:: Data extract ::
____________________
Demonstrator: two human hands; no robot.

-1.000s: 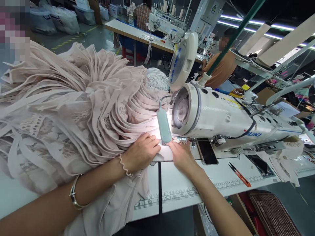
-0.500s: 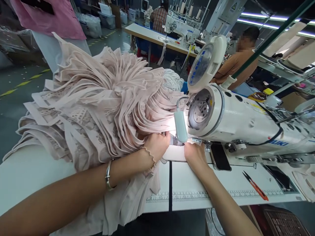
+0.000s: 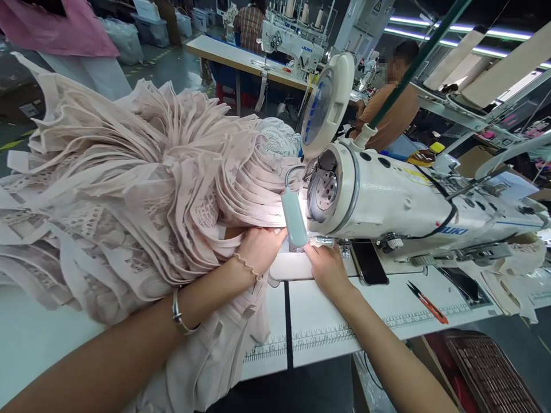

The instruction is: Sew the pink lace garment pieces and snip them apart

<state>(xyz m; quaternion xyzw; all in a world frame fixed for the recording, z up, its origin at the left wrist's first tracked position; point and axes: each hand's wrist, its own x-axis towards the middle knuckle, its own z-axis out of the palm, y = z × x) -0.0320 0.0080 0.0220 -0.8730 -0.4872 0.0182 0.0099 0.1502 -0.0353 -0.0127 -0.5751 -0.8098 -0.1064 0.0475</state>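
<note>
A big heap of pale pink, lace-trimmed garments (image 3: 167, 166) lies on the left of the sewing table and hangs over its front edge. My left hand (image 3: 261, 248) is closed on a piece of this fabric just left of the needle area, its fingertips partly hidden. To the right of the presser foot, my right hand (image 3: 328, 268) has its fingers pressed together; what they pinch is out of sight behind the small green lamp (image 3: 294, 219). Above both hands, the white sewing machine (image 3: 383, 192) has its round end cover (image 3: 329, 106) swung up. The lamp lights the stitching spot.
A phone (image 3: 369, 261) lies beside the machine base, with orange-handled thread snips (image 3: 428, 302) to its right. A ruler strip (image 3: 321, 338) runs along the table's front edge. Behind are another sewing table (image 3: 224, 54), a seated person (image 3: 394, 109) and a person in pink (image 3: 64, 28).
The view has turned to the right, so the machine and heap sit farther left. Both hands stay close to the presser foot, and my left hand lies flatter on the fabric.
</note>
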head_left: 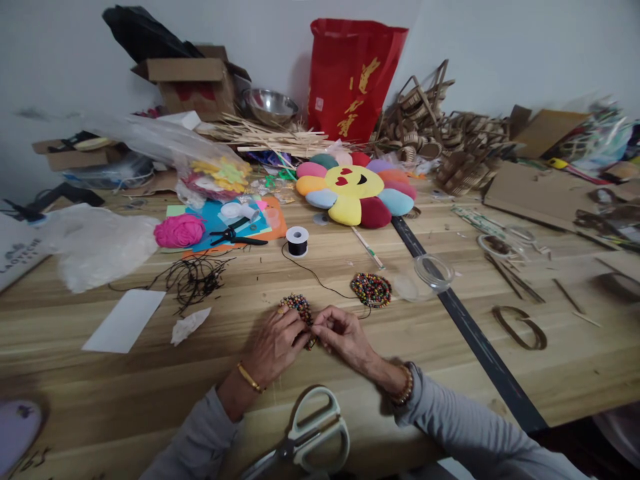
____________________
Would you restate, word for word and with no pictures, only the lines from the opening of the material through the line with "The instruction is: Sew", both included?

Demonstrator: two human hands; no robot.

-1.000s: 
-0.500s: 
+0.000s: 

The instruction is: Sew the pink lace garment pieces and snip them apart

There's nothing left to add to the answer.